═══ GIVEN INFORMATION ═══

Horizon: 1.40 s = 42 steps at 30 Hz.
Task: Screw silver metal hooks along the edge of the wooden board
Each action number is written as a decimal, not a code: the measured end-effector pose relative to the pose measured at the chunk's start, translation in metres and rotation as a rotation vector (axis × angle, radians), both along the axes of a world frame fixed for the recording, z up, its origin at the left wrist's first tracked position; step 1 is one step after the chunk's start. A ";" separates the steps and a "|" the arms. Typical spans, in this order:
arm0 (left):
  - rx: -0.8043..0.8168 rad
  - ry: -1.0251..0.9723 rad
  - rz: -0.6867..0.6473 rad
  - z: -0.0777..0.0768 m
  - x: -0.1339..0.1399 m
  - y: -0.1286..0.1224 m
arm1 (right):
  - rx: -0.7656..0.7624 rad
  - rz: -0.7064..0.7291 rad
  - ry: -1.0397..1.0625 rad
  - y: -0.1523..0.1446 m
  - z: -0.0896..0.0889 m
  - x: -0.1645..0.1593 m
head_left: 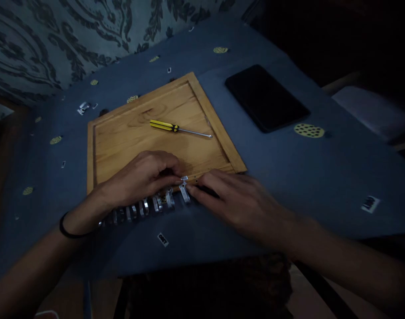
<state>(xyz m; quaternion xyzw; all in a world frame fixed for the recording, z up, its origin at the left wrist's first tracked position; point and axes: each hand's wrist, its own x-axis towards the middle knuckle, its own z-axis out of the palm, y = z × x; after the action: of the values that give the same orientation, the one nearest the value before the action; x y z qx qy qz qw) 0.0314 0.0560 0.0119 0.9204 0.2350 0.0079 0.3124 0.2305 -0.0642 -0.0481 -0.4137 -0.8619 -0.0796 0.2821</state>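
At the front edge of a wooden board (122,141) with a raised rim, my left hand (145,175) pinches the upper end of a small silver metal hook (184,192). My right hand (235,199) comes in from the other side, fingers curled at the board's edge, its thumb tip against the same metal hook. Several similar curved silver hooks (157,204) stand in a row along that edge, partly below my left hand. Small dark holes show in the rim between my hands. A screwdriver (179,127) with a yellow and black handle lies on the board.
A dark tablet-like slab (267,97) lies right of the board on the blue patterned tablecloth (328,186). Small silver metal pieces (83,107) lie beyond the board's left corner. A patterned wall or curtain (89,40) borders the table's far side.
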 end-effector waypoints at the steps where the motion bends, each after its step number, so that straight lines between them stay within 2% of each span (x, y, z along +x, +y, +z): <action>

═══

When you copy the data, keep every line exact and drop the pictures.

Horizon: 1.40 s = 42 steps at 30 Hz.
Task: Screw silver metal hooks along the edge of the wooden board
Each action number is written as a decimal, not a code: the measured end-effector pose relative to the pose measured at the chunk's start, translation in metres and rotation as a rotation vector (axis × angle, radians), both along the axes of a world frame fixed for the recording, z up, its origin at the left wrist's first tracked position; step 1 is one step after the chunk's start. A ";" separates the steps and a "|" the arms. Typical spans, in this order:
arm0 (left):
  - rx: -0.8043..0.8168 rad
  - ry: -1.0251..0.9723 rad
  - rz: -0.6867..0.6473 rad
  - z: -0.0777..0.0768 m
  - x: -0.1339..0.1399 m
  - y: -0.1286..0.1224 m
arm1 (right):
  - rx: -0.7656..0.7624 rad
  - rz: -0.7064..0.7291 rad
  - ry: -1.0397..1.0625 rad
  - y: -0.1523..0.1446 m
  - z: -0.0896..0.0889 m
  - x: -0.1645..0.1593 m
head_left: 
<state>(xyz m; quaternion xyzw; all in a world frame fixed for the recording, z up, its origin at the left wrist's first tracked position; point and axes: each hand's wrist, its own x-axis towards the middle knuckle, its own z-axis out of the palm, y = z × x; after the action: of the values that give the same orientation, the one nearest the value before the action; x y z qx qy qz qw) 0.0314 0.0560 0.0119 0.9204 0.2350 0.0079 0.3124 0.2305 -0.0642 -0.0481 -0.4137 -0.8619 -0.0796 0.2821</state>
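At the front edge of a wooden board (122,141) with a raised rim, my left hand (145,175) pinches the upper end of a small silver metal hook (184,192). My right hand (235,199) comes in from the other side, fingers curled at the board's edge, its thumb tip against the same metal hook. Several similar curved silver hooks (157,204) stand in a row along that edge, partly below my left hand. Small dark holes show in the rim between my hands. A screwdriver (179,127) with a yellow and black handle lies on the board.
A dark tablet-like slab (267,97) lies right of the board on the blue patterned tablecloth (328,186). Small silver metal pieces (83,107) lie beyond the board's left corner. A patterned wall or curtain (89,40) borders the table's far side.
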 end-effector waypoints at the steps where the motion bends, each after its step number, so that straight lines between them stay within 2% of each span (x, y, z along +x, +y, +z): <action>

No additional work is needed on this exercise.